New Research Challenges Old Theories about ADHD and OCD Brains

A meta-analysis of 90 studies pinpointed specific differences between ADHD and OCD brains that may help doctors design better treatments for each condition.
ADHD News Feed | posted by Devon Frye

ADHD and OCD share so many features — impulsive behavior, trouble focusing, and fidgety movements — that researchers have long wondered if the two conditions originate in the same part of the brain. Now, a landmark study has identified marked differences between ADHD and OCD brains, putting old hypotheses to rest and possibly paving the way for new treatment strategies for both conditions.
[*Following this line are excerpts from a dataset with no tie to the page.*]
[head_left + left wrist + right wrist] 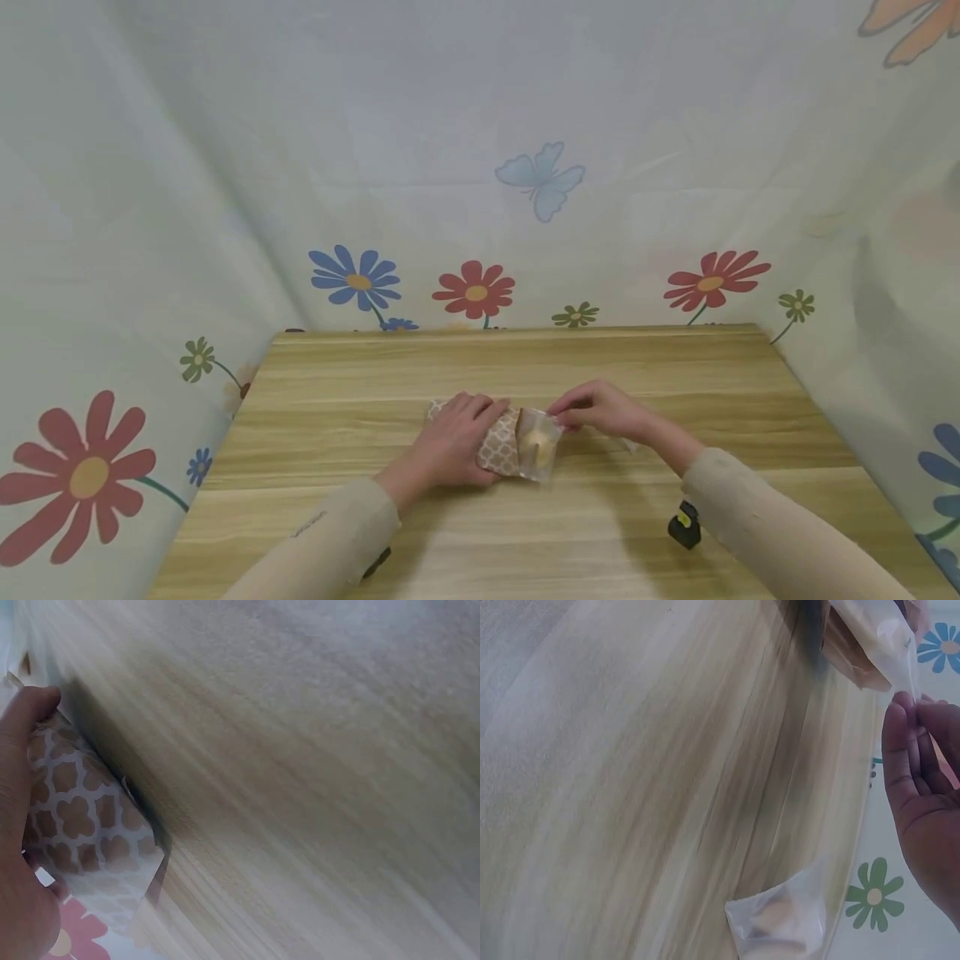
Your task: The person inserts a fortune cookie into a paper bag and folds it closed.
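My left hand [453, 442] grips a brown paper bag [500, 446] with a white lattice pattern, lying flat over the table's middle. In the left wrist view the thumb and fingers wrap round the bag [82, 817]. From its right-hand mouth sticks a translucent plastic packet [538, 450] with a pale yellow, rounded piece inside. Thumb and fingertips of my right hand [606, 410] pinch this packet's upper right corner. In the right wrist view the packet's film [877, 630] is drawn taut towards the right hand [930, 787]. The rest of the packet is hidden inside the bag.
A second translucent packet [780, 922] with a tan piece in it lies on the wooden table [360, 358], mostly hidden by the right arm in the head view. A black device [684, 525] hangs below the right sleeve. Flower-printed cloth [420, 192] surrounds the table.
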A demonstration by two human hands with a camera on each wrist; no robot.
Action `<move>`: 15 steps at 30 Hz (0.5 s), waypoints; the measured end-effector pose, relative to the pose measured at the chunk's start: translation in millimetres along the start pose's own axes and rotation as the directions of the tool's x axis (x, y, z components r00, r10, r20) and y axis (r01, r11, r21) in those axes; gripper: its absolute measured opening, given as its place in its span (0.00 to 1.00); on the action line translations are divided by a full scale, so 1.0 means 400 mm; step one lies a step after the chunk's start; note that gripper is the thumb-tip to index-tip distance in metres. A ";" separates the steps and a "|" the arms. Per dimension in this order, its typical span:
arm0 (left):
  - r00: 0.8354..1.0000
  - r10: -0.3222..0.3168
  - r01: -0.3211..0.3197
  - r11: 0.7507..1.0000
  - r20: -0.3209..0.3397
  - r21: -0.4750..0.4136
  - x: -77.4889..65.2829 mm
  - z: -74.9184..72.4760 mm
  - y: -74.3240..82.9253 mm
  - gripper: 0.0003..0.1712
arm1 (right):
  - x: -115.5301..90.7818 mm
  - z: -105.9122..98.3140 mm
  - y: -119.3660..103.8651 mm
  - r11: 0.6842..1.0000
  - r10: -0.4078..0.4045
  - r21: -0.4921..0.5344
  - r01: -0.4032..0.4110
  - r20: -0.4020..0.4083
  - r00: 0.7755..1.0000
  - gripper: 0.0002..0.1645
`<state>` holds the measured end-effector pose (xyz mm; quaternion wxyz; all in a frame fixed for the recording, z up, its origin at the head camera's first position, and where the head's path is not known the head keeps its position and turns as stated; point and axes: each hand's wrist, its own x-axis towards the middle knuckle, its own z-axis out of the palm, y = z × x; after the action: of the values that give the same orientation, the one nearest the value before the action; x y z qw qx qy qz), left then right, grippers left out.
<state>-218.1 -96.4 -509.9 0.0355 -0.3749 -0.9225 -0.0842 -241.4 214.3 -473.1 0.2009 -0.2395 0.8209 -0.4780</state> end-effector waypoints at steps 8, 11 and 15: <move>1.000 -0.005 0.006 1.000 0.028 -0.008 -0.006 0.010 -0.002 0.67 | 0.007 0.014 -0.001 0.997 0.065 0.033 -0.067 0.046 0.997 0.12; 1.000 -0.001 0.002 1.000 0.018 -0.013 -0.005 0.015 -0.003 0.67 | 0.007 0.016 0.005 0.996 0.065 0.061 -0.068 0.046 0.997 0.12; 1.000 -0.002 0.003 1.000 0.019 -0.018 -0.004 0.017 -0.003 0.67 | 0.006 0.016 0.010 0.993 0.065 0.093 -0.069 0.052 0.997 0.12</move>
<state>-217.7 -97.2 -516.8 0.0234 -0.3748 -0.9225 -0.0892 -240.5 210.2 -480.0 0.2478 -0.2135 0.7998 -0.5034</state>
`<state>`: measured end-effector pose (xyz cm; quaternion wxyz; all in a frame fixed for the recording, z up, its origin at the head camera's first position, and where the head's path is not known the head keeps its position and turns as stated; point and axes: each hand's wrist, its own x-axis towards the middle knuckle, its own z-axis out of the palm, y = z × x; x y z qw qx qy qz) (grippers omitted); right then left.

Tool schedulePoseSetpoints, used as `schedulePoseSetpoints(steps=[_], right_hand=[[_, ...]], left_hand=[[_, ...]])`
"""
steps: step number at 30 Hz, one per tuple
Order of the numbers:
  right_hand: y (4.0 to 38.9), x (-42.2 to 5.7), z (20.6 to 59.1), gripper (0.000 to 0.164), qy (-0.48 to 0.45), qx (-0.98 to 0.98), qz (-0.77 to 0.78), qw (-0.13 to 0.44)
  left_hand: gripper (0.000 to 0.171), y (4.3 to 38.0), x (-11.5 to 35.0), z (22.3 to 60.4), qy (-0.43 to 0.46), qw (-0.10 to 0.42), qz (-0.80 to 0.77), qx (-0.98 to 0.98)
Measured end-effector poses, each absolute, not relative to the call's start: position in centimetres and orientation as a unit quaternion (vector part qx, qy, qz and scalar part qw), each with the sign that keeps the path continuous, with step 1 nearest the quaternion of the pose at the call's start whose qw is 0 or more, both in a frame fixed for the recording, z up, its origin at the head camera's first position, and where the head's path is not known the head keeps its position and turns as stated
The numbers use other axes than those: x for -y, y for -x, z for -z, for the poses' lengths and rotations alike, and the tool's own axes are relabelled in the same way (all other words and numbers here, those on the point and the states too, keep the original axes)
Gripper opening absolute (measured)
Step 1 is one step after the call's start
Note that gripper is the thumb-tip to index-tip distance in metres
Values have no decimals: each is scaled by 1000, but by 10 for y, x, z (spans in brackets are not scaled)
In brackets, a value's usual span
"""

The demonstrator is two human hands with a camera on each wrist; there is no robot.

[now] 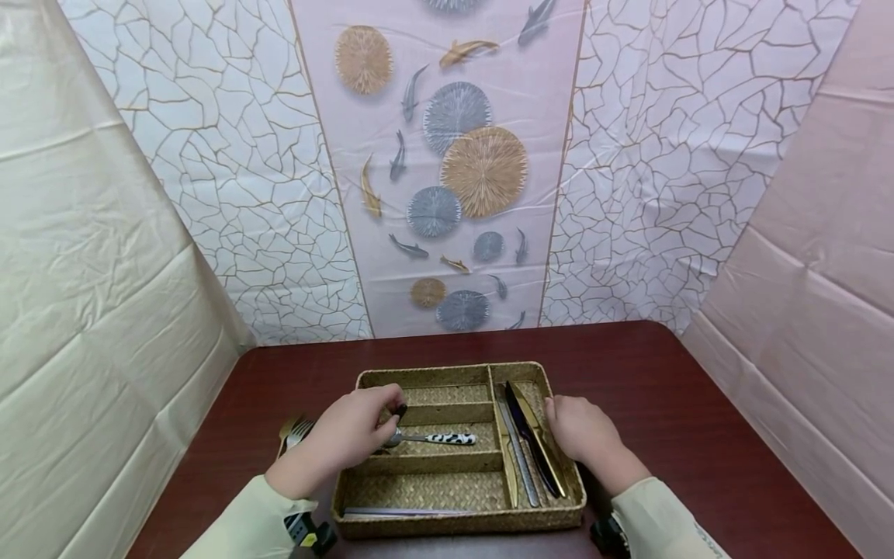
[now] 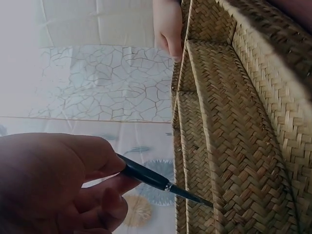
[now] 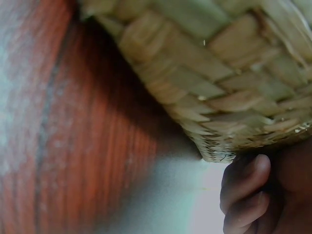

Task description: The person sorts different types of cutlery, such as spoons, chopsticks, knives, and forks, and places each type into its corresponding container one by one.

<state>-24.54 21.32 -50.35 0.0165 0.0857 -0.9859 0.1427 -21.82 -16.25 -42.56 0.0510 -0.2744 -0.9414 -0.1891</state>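
Observation:
My left hand (image 1: pixel 352 427) pinches a black-handled utensil (image 2: pixel 146 174) between thumb and fingers, above the woven tray (image 1: pixel 447 530). A metal collar joins its handle to a slim neck; the head is hidden, so I cannot tell its kind. Under the hand, in the middle left compartment, lies a piece of cutlery with a black-and-white patterned handle (image 1: pixel 450 439), its head partly covered. My right hand (image 1: pixel 583 431) grips the tray's right side, thumb at the rim. In the right wrist view its curled fingers (image 3: pixel 246 183) are against the woven wall.
Several knives (image 1: pixel 520 435), gold, silver and black, lie lengthwise in the tray's right compartment. Thin pale sticks (image 1: pixel 405 512) lie in the front compartment. Left of the tray, forks (image 1: pixel 299 432) and a gold piece rest on the dark red table (image 1: pixel 698 442), partly behind my left arm.

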Motion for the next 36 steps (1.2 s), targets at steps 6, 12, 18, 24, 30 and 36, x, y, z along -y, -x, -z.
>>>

The study, published June 8 in JAMA Psychiatry, was a meta-analysis of 90 studies — with a combined total of more than 5,000 subjects — that had been published before September 30, 2015. Each study focused on one of the two conditions and used voxel-based morphometry (VBM) and functional MRI (fMRI) scans to assess each patient’s brain.

The combined results showed that patients with ADHD had significantly less gray matter volume in their basal ganglia, a structure at the base of the brain that’s involved in movement and emotions. They also had decreased function in that area of the brain. OCD patients, on the other hand, showed increased levels of both gray matter and function in the basal ganglia.

ADHD patients also showed less function in the ventrolateral prefrontal cortex, while patients with OCD showed lower function in the medial prefrontal cortex.

The conclusions were significantly more different than some researchers had previously hypothesized. But they make a lot of sense, researchers say. Impulsivity and compulsivity are generally considered to be at opposite ends of the “behavioral spectrum,” and these brain differences may help explain why stimulants work for the treatment of ADHD but exacerbate OCD symptoms.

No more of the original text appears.